> _WORK REQUEST_: Down to the last line, copy the records below without any change.

> _STUDY MATERIAL_:

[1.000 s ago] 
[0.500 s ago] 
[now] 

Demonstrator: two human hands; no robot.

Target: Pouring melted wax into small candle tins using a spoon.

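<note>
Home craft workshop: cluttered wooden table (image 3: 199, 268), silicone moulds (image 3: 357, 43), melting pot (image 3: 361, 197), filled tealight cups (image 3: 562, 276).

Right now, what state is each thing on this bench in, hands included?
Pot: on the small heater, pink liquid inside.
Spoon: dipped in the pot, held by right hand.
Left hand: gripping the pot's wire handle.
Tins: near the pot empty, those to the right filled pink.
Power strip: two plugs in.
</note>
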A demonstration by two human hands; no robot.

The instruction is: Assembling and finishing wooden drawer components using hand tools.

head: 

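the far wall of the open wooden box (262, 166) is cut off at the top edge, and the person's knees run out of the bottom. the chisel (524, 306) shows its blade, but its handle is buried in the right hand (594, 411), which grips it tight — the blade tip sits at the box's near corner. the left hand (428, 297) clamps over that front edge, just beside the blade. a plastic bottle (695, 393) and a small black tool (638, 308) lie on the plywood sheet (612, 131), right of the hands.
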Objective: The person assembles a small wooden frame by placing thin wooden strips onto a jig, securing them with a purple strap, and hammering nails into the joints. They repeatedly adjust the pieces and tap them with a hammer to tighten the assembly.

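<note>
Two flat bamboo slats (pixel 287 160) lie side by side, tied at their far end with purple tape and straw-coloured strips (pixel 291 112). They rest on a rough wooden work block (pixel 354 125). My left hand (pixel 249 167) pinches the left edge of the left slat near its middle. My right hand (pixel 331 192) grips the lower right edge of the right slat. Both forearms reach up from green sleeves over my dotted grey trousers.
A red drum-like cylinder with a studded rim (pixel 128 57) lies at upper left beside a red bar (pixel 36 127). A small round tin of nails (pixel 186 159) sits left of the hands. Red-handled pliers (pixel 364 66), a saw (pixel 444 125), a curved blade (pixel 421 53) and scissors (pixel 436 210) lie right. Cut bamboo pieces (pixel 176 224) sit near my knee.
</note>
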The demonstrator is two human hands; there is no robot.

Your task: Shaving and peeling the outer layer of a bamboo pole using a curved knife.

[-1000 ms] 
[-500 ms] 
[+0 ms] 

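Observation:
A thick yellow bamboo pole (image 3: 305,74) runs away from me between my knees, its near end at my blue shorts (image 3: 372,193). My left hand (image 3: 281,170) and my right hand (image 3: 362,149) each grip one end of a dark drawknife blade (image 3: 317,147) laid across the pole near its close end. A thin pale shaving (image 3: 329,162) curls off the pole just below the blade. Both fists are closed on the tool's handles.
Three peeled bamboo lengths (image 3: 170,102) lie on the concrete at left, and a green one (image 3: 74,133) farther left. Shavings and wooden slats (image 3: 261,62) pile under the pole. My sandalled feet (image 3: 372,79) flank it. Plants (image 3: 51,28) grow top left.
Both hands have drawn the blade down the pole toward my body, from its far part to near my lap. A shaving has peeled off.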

> _OUTPUT OF THE EXERCISE_:
[1.000 s ago] 
[0.500 s ago] 
[now] 

Demonstrator: two human hands; no robot.

Target: Pouring melted wax into small candle tins using a spoon.

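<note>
Home craft workshop: cluttered wooden table (image 3: 199, 268), silicone moulds (image 3: 357, 43), melting pot (image 3: 361, 197), filled tealight cups (image 3: 562, 276).

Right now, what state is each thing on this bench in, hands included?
Pot: on the small heater, pink liquid inside.
Spoon: dipped in the pot, held by right hand.
Left hand: gripping the pot's wire handle.
Tins: near the pot empty, those to the right filled pink.
Power strip: two plugs in.
</note>
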A demonstration by two human hands; no robot.

The instruction is: Assembling and finishing wooden drawer components using hand tools.

head: 

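the far wall of the open wooden box (262, 166) is cut off at the top edge, and the person's knees run out of the bottom. the chisel (524, 306) shows its blade, but its handle is buried in the right hand (594, 411), which grips it tight — the blade tip sits at the box's near corner. the left hand (428, 297) clamps over that front edge, just beside the blade. a plastic bottle (695, 393) and a small black tool (638, 308) lie on the plywood sheet (612, 131), right of the hands.
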Objective: The person assembles a small wooden frame by placing thin wooden strips onto a jig, securing them with a purple strap, and hammering nails into the joints. They repeatedly adjust the pieces and tap them with a hammer to tighten the assembly.

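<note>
Two flat bamboo slats (pixel 287 160) lie side by side, tied at their far end with purple tape and straw-coloured strips (pixel 291 112). They rest on a rough wooden work block (pixel 354 125). My left hand (pixel 249 167) pinches the left edge of the left slat near its middle. My right hand (pixel 331 192) grips the lower right edge of the right slat. Both forearms reach up from green sleeves over my dotted grey trousers.
A red drum-like cylinder with a studded rim (pixel 128 57) lies at upper left beside a red bar (pixel 36 127). A small round tin of nails (pixel 186 159) sits left of the hands. Red-handled pliers (pixel 364 66), a saw (pixel 444 125), a curved blade (pixel 421 53) and scissors (pixel 436 210) lie right. Cut bamboo pieces (pixel 176 224) sit near my knee.
</note>
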The demonstrator is two human hands; there is no robot.

Your task: Shaving and peeling the outer layer of a bamboo pole using a curved knife.

[-1000 ms] 
[-500 ms] 
[+0 ms] 

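Observation:
A thick yellow bamboo pole (image 3: 305,74) runs away from me between my knees, its near end at my blue shorts (image 3: 372,193). My left hand (image 3: 281,170) and my right hand (image 3: 362,149) each grip one end of a dark drawknife blade (image 3: 317,147) laid across the pole near its close end. A thin pale shaving (image 3: 329,162) curls off the pole just below the blade. Both fists are closed on the tool's handles.
Three peeled bamboo lengths (image 3: 170,102) lie on the concrete at left, and a green one (image 3: 74,133) farther left. Shavings and wooden slats (image 3: 261,62) pile under the pole. My sandalled feet (image 3: 372,79) flank it. Plants (image 3: 51,28) grow top left.
Both hands have drawn the blade down the pole toward my body, from its far part to near my lap. A shaving has peeled off.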

This is the complete answer.